AB 1755: Open and Transparent Water Data Platform for California
What is the Open and Transparent Data Act?
The Open and Transparent Water Data Act (AB 1755, Dodd) requires the Department of Water Resources, in consultation with the California Water Quality Monitoring Council, the State Water Resources Control Board, and the California Department of Fish and Wildlife, to create, operate, and maintain a statewide integrated water data platform; and to develop protocols for data sharing, documentation, quality control, public access, and promotion of open-source platforms and decision support tools related to water data.
A team of partner agencies is collaborating with and learning from others – including State and federal agencies, data experts, data providers, and data consumers – to chart a successful path forward.
Why is an open data platform important?
- Integration of existing water and ecological/fisheries data will: support analysis across datasets and disciplines; help water managers operate more efficiently; and help water users make informed decisions based on water availability and allocation
- State agencies should promote openness and interoperability of water data
- Increased transparency of public data is good government
- Water data and information technology tools and applications developed and gathered using state funds should be made publicly accessible and open-source, whenever possible
- Increased access to data will support better-informed decisions and cost-effective investments
- AB 1755 will support greater use of data collected and increase awareness of the importance of data in water management
- Making information accessible, discoverable, and usable by the public can foster entrepreneurship, innovation, and scientific discovery
- More comprehensive and interoperable datasets will provide unique opportunities to develop data-search and data-packaging products and services
Useful data for sound, sustainable water resource management.
In support of the vision, four goals have been articulated, as follows:
- Data are sufficient: Data are sufficient to support water resources management and answer water resource-related questions.
- Data are accessible: Data are available for use and discoverable.
- Data are useful: Data are available in a form that facilitates use in various models, visualizations, and reports.
- Data are used: Data are put to work in decision-making and innovation.
The implementing agencies developed a Strategic Plan for Assembly Bill 1755, the Open and Transparent Water Data Act. This Strategic plan will help to guide implementation of the program to achieve the Vision, Goal, Objectives, and Strategic Actions as described in the plan.
An interagency implementation plan was developed to identify specific actions required to achieve strategic plan goals. The details of the implementation plan can be found in the April 2018 Progress Report (available upon request).
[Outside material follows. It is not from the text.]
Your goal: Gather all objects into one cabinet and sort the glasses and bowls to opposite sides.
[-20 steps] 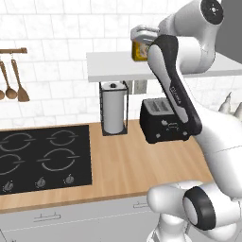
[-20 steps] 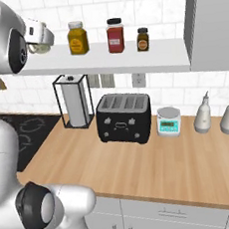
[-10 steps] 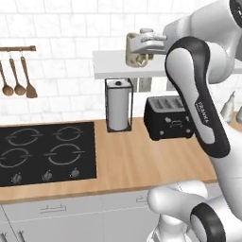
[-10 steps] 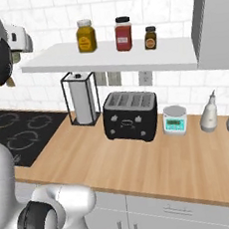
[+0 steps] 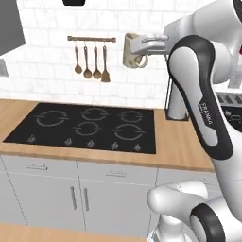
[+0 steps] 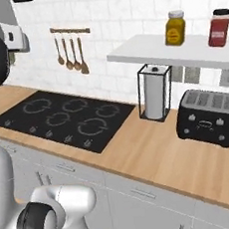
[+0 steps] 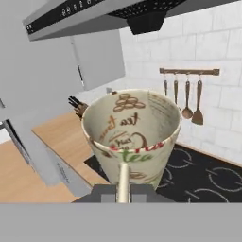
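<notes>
Hand view: beige mug [image 7: 132, 137] fills the frame, gripper [image 7: 124, 191] pinched tight on its rim. Left base view has the mug [image 5: 133, 50] held high over the black hob [image 5: 87, 125], below nothing but tile. Base has swung since a second ago: shelf [image 6: 175, 50], yellow jar [image 6: 175, 28] and toaster [image 6: 212, 117] now sit off right. Looks like transit to the other cabinet, mug not yet placed.
</notes>
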Controlling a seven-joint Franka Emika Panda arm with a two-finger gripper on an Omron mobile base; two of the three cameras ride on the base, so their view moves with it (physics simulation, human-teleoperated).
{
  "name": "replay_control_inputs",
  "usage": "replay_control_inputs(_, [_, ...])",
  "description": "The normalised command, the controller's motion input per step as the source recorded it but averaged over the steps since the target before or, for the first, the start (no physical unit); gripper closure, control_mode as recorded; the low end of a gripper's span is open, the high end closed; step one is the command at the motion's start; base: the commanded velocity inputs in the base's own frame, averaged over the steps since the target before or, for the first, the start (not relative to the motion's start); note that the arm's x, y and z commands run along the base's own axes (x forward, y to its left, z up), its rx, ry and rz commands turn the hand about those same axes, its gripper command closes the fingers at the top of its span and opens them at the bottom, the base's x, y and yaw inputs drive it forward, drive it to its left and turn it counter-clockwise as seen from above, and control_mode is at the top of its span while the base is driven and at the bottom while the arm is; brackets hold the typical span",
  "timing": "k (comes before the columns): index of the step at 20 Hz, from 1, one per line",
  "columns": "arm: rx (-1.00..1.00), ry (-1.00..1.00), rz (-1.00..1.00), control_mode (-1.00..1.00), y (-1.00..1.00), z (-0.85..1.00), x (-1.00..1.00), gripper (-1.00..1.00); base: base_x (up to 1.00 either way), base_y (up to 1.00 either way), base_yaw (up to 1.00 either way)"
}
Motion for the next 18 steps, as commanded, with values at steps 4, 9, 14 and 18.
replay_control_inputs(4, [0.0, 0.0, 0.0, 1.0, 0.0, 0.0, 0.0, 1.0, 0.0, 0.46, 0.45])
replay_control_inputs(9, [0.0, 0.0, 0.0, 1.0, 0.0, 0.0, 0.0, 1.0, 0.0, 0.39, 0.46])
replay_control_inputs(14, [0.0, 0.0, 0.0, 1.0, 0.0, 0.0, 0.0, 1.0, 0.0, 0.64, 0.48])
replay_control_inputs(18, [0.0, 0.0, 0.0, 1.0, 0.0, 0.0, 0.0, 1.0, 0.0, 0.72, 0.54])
Preliminary Protocols for AB 1755
To support the initial implementation of AB 1755, the partner agencies have outlined three initial minimum protocols, consistent with available open data platforms, to guide early implementation of the program. The intent is to develop only what is necessary to facilitate early implementation to avoid creating barriers to sharing of data through an open data portal. These protocols will necessarily adapt over time in response to both changing software capabilities and the needs of the users of the open data portals to support a more efficient and transparent use of data.
Open Water Information Architecture
Additional protocols and data standards will be developed in the future, informed by the Open Water Information Architecture (OWIA, available upon request) and developed use cases, with a goal of increasing the interoperability of systems and datasets.
The OWIA document addresses the intended outcomes (functional requirements) and system details (technical requirements) to ensure that both executives and engineers remain aligned in common purpose. The OWIA outlines protocols, procedures, resources, governance, and minimum standard of technology required to meet the needs of California's water community, while also promoting greater levels of openness, transparency, and comparability for the information needed to manage water-related resources more effectively.
Business Requirement: All datasets published by Partner Agencies on the open platform have Partner Agency “owners,” who are responsible for maintaining and curating them for users.
To facilitate dissemination of information and avoid orphaned datasets, each dataset on the open data platform must have a data steward assigned to it from the appropriate agency. The data steward is responsible for the data and for meeting any related data requests. This protocol allows for multiple levels of data stewardship, such as a data creator or author (originator of the data), data caretaker (inheritor or external sponsor of the data), data sub-steward (person responsible for a subset of the data), and other roles beyond what is defined here. This protocol does not define specific roles for data stewards, it simply indicates the need to have at least one accessible person identified, and prescribes minimum required information for each data steward:
- Name of steward
- Contact information
Business Requirement: All datasets published by Partner Agencies on the open platform have a place where they can be discovered.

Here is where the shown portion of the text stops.